[BRIEF] Each line below should be reproduced without any alteration.

[INPUT DATA]
● ● ● ● ● ● ●
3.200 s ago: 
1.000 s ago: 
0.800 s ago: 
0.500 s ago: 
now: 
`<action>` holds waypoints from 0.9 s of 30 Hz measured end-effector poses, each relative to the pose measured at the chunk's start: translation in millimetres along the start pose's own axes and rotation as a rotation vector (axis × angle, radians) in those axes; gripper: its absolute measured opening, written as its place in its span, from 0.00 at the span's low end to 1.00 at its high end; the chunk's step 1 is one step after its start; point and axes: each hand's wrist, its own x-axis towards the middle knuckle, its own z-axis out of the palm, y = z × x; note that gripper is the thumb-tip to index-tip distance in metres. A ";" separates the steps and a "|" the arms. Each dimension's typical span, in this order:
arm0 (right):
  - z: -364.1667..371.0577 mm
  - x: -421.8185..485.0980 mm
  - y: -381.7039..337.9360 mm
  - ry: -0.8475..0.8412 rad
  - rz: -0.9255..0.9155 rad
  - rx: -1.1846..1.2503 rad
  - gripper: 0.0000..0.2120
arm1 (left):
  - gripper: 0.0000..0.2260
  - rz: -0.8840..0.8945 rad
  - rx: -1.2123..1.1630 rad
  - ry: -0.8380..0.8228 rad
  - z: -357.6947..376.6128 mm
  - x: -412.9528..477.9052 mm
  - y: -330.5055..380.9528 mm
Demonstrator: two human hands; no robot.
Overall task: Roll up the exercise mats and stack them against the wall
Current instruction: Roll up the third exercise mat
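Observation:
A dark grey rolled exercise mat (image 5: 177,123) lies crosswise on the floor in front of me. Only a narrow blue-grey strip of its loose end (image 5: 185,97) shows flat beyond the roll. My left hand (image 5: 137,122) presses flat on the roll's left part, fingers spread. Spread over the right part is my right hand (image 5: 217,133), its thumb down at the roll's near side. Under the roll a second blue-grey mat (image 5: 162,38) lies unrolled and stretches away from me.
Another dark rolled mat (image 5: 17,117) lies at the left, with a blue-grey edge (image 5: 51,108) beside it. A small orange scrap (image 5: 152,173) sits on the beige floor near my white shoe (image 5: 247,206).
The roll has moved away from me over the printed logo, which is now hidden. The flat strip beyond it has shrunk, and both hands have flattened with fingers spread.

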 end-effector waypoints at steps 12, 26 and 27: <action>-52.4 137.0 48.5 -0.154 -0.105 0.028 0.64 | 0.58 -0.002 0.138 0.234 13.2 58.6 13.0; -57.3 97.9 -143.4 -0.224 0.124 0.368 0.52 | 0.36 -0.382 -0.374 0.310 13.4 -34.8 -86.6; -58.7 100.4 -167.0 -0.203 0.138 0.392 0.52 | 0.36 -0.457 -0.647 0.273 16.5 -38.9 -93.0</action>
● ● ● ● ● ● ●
[FINISHED EXERCISE]
3.200 s ago: 
1.000 s ago: 
0.800 s ago: 
0.500 s ago: 
now: 
`<action>` holds waypoints from 0.9 s of 30 Hz measured end-effector poses, each relative to the pose measured at the chunk's start: translation in millimetres along the start pose's own axes and rotation as a rotation vector (axis × angle, radians) in those axes; gripper: its absolute measured opening, written as its place in its span, from 0.00 at the span's low end to 1.00 at its high end; the chunk's step 1 is one step after its start; point and axes: each hand's wrist, its own x-axis towards the middle knuckle, its own z-axis out of the palm, y = z × x; note that gripper is the thumb-tip to index-tip distance in metres. A ";" separates the steps and a "|" the arms. Each dimension's typical span, in this order:
arm0 (right):
  - z: -364.1667..371.0577 mm
  - x: -421.8185..485.0980 mm
  - y: -381.7039..337.9360 mm
  - ry: -0.8475..0.8412 rad
  - rz: -0.9255..0.9155 rad
  - rx: -1.1846..1.2503 rad
  - gripper: 0.0000..0.2120
arm1 (left):
  - gripper: 0.0000..0.2260
  - rz: -0.8840..0.8945 rad
  - rx: -1.2123..1.1630 rad
  - ry: -0.8380..0.8228 rad
  - z: -357.6947..376.6128 mm
  - x: -412.9528..477.9052 mm
  - y: -330.5055..380.9528 mm
Demonstrator: two human hands; no robot.
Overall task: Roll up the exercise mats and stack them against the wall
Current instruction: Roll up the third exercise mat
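Observation:
A dark grey rolled exercise mat (image 5: 177,123) lies crosswise on the floor in front of me. Only a narrow blue-grey strip of its loose end (image 5: 185,97) shows flat beyond the roll. My left hand (image 5: 137,122) presses flat on the roll's left part, fingers spread. Spread over the right part is my right hand (image 5: 217,133), its thumb down at the roll's near side. Under the roll a second blue-grey mat (image 5: 162,38) lies unrolled and stretches away from me.
Another dark rolled mat (image 5: 17,117) lies at the left, with a blue-grey edge (image 5: 51,108) beside it. A small orange scrap (image 5: 152,173) sits on the beige floor near my white shoe (image 5: 247,206).
The roll has moved away from me over the printed logo, which is now hidden. The flat strip beyond it has shrunk, and both hands have flattened with fingers spread.
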
 end-effector waypoints at steps 12, 26 and 27: <action>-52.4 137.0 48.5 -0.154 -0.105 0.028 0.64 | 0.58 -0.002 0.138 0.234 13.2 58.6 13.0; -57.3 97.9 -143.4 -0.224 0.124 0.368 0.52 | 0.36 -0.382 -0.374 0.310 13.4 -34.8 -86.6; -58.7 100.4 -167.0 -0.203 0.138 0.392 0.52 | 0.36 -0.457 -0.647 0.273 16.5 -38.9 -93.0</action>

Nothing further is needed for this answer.